### Description of the task
Copy out the listing that follows, exactly, without its pictures.
[[ Data below, beginning ]]
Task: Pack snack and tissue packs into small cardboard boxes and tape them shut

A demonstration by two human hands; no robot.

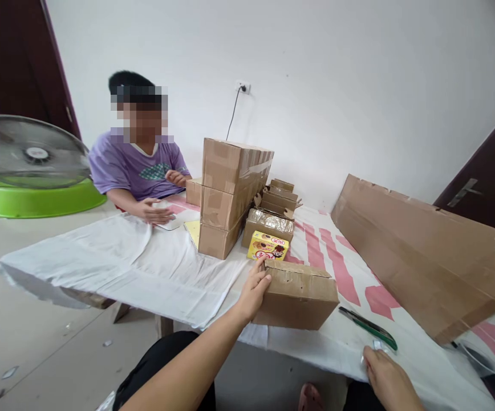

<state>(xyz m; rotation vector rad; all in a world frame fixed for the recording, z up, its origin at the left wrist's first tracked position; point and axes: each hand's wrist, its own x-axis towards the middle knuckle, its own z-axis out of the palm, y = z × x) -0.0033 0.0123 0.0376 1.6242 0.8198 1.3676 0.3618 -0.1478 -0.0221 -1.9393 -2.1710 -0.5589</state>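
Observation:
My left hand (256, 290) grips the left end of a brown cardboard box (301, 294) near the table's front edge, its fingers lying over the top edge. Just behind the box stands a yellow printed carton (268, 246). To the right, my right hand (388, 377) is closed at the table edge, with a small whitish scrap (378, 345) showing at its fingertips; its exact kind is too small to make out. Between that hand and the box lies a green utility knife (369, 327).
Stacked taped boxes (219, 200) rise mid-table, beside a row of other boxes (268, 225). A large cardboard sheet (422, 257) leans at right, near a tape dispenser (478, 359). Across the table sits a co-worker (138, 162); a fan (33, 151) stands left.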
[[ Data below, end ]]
### Task answer
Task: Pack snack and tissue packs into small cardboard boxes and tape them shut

A demonstration by two human hands; no robot.


<state>(xyz m; rotation vector rad; all in a world frame fixed for the recording, z up, its origin at the left wrist's first tracked position; point and axes: each hand's wrist, its own x-axis towards the middle knuckle, its own z-axis out of the palm, y = z × x) -0.0033 0.0123 0.0376 1.6242 0.8198 1.3676 0.3618 -0.1478 -0.0221 -1.9393 -2.1710 -0.5589</state>
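Observation:
My left hand (256, 290) grips the left end of a brown cardboard box (301, 294) near the table's front edge, its fingers lying over the top edge. Just behind the box stands a yellow printed carton (268, 246). To the right, my right hand (388, 377) is closed at the table edge, with a small whitish scrap (378, 345) showing at its fingertips; its exact kind is too small to make out. Between that hand and the box lies a green utility knife (369, 327).
Stacked taped boxes (219, 200) rise mid-table, beside a row of other boxes (268, 225). A large cardboard sheet (422, 257) leans at right, near a tape dispenser (478, 359). Across the table sits a co-worker (138, 162); a fan (33, 151) stands left.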

Nothing more remains to be added to the answer.